I am not saying that you should not travel with your significant other, or your good friends. Not at all, I encourage you to do so. What I am saying is that travelling with someone will show their true selves (and yours too! ) and if an argument arises, there is no space to back up - you are basically stuck with each other until the end of the trip. Well, you could go your separate ways, but it will cost you a lot more.

A few words for the end…

At the beginning of my solo travel adventures, such comments were really able to bring me down and question my decision of solo travelling. But the more I travelled, the more I realized that it does not matter what others think - as long as a certain thing makes you happy, you should do it. Because, after all, you are doing it for yourself, and not for other people. And I could not be happier.

When you are still young, you should travel as much as you can.
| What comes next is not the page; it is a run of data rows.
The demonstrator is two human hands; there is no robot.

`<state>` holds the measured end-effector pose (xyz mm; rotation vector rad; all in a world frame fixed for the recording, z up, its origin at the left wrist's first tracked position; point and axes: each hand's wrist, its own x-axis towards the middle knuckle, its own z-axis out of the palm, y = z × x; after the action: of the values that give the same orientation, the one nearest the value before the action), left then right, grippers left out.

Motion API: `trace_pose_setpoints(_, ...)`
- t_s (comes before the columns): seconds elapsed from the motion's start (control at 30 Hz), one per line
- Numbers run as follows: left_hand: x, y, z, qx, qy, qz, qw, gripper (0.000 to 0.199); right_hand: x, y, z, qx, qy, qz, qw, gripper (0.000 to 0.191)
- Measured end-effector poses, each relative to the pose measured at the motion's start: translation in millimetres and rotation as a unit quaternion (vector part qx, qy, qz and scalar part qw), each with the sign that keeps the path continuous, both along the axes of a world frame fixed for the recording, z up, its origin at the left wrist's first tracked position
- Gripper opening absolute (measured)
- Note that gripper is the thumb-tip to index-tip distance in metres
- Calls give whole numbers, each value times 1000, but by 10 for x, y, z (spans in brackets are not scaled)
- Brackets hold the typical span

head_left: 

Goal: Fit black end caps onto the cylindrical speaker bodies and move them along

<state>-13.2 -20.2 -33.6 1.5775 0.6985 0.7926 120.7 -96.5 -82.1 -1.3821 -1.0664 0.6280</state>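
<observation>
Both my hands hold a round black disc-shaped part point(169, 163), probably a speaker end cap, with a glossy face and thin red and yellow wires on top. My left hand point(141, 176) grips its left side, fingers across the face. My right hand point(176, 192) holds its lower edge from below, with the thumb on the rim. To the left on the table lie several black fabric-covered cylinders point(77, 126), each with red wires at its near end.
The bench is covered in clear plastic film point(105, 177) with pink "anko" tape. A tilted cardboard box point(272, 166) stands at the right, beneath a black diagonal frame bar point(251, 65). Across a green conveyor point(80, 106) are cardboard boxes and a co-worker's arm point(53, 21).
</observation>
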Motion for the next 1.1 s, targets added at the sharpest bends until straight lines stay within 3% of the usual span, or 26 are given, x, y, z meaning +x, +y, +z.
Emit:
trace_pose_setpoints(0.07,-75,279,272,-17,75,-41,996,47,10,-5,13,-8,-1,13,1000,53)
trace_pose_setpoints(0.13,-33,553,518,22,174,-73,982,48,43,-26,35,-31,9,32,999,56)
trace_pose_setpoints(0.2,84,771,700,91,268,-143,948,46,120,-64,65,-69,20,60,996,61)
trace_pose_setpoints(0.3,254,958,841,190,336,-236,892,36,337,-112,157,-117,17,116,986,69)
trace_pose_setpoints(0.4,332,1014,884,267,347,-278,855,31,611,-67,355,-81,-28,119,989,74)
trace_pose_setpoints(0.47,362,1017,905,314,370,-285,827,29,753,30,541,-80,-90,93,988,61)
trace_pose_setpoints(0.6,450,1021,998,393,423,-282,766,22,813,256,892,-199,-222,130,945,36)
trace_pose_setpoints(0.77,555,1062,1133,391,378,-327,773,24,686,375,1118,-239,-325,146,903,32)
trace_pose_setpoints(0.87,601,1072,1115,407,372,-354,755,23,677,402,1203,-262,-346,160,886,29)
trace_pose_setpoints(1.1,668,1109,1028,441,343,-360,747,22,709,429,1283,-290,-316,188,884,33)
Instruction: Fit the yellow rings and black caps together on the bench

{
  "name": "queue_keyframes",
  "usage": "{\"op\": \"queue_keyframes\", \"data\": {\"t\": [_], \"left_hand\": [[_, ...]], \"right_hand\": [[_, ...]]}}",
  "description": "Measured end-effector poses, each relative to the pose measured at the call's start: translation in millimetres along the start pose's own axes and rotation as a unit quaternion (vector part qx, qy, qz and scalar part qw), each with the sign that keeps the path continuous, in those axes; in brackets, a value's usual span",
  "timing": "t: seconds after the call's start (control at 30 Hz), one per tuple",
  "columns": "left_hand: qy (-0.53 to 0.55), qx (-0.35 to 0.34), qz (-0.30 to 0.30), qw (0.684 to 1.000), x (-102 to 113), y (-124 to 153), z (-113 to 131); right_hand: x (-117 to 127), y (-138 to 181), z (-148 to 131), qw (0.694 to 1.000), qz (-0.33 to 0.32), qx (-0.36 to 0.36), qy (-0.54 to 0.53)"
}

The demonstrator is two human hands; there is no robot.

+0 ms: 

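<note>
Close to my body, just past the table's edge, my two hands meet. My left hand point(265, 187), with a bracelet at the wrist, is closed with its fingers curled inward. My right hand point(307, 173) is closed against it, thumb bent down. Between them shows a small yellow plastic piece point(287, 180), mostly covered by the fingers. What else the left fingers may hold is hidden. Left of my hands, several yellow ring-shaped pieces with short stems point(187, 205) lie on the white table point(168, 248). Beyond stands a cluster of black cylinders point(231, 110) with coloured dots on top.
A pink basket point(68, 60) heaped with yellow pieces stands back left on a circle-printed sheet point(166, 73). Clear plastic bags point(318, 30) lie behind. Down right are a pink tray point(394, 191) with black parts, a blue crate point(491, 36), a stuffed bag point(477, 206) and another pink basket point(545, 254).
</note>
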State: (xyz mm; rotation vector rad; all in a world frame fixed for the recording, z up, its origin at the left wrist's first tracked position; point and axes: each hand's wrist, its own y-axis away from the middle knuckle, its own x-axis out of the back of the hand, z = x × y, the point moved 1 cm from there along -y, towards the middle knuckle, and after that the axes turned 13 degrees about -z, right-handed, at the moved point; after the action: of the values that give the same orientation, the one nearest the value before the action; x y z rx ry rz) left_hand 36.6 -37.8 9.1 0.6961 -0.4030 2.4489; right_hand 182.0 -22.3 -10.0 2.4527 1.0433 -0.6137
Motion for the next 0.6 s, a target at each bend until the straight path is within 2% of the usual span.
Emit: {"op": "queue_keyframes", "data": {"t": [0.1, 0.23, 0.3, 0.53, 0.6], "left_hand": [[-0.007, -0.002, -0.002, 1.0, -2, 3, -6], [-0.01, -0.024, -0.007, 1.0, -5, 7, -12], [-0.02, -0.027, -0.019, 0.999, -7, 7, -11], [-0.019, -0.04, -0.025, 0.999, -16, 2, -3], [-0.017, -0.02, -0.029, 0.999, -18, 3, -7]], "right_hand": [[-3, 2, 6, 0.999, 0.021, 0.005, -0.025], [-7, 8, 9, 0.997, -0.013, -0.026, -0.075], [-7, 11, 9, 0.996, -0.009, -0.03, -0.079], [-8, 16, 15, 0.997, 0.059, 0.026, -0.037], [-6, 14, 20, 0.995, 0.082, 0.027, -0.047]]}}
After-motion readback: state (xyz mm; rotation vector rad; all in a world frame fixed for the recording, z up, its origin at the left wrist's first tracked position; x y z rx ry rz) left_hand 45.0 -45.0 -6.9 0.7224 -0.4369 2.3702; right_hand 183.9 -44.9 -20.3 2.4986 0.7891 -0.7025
One of my travel friends once said that if you have savings in your twenties, you are doing something wrong. I am not saying you should spend all your money, but you certainly should not save everything and not enjoy your life to the fullest.

If you have itchy feet and want to go somewhere, but your friends do not want to join you, do not make a mistake and stay home. Trust me, you will feel more sorry for not going than you would be for travelling.

Think about it - when you are done with college, you will get a job with a set vacation time per year, and if you ever get married and have kids, it will be really hard to find time to travel between having a job and having a family. And even if you will get to travel, you will not be able to do so without your kids and significant other. So, make a list of places you want to travel to when you are young, and start searching for these plane tickets!